For every line below, restate it exactly and drop the images.

■ Source data:
■ ■ ■

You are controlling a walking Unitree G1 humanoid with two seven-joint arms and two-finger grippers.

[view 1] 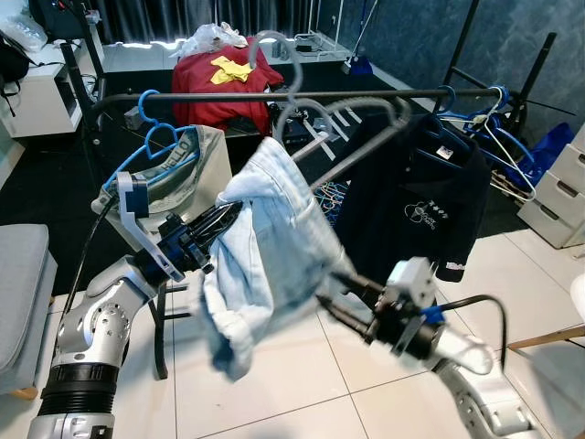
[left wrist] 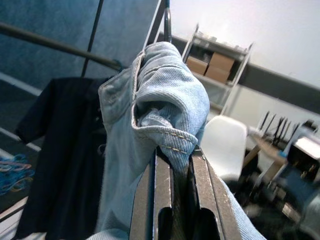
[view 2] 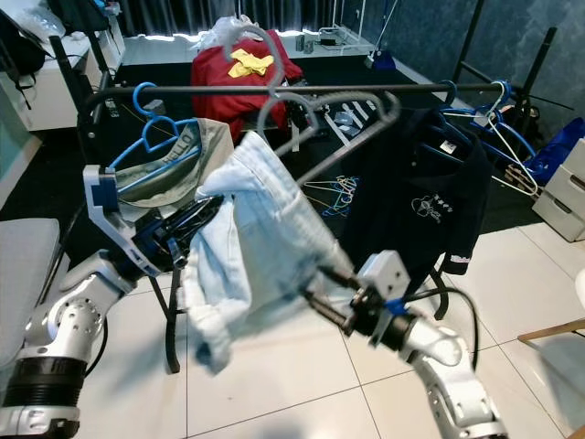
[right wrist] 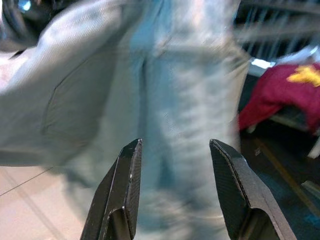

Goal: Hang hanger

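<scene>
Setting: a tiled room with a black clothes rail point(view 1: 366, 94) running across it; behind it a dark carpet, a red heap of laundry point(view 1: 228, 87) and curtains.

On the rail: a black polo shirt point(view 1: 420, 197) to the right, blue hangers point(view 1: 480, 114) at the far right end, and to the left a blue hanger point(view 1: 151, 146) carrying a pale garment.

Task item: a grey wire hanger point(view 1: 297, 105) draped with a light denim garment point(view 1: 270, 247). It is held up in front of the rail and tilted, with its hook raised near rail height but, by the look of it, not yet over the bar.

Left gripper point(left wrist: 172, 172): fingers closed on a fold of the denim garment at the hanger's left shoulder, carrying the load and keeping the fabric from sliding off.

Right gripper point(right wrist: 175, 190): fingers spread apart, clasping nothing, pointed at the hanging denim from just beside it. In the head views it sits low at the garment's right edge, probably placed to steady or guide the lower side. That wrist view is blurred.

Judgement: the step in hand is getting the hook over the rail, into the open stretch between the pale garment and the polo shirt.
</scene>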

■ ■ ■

■ Completed task:
You are controlling a walking Unitree G1 humanoid with two seven-joint arms and two-finger grippers.

[view 1] 
[left wrist] 
[view 2] 
[right wrist] 

Goal: Hang hanger

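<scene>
Setting: a tiled room with a black clothes rail point(view 1: 366, 94) running across it; behind it a dark carpet, a red heap of laundry point(view 1: 228, 87) and curtains.

On the rail: a black polo shirt point(view 1: 420, 197) to the right, blue hangers point(view 1: 480, 114) at the far right end, and to the left a blue hanger point(view 1: 151, 146) carrying a pale garment.

Task item: a grey wire hanger point(view 1: 297, 105) draped with a light denim garment point(view 1: 270, 247). It is held up in front of the rail and tilted, with its hook raised near rail height but, by the look of it, not yet over the bar.

Left gripper point(left wrist: 172, 172): fingers closed on a fold of the denim garment at the hanger's left shoulder, carrying the load and keeping the fabric from sliding off.

Right gripper point(right wrist: 175, 190): fingers spread apart, clasping nothing, pointed at the hanging denim from just beside it. In the head views it sits low at the garment's right edge, probably placed to steady or guide the lower side. That wrist view is blurred.

Judgement: the step in hand is getting the hook over the rail, into the open stretch between the pale garment and the polo shirt.
</scene>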

The exercise has been finished.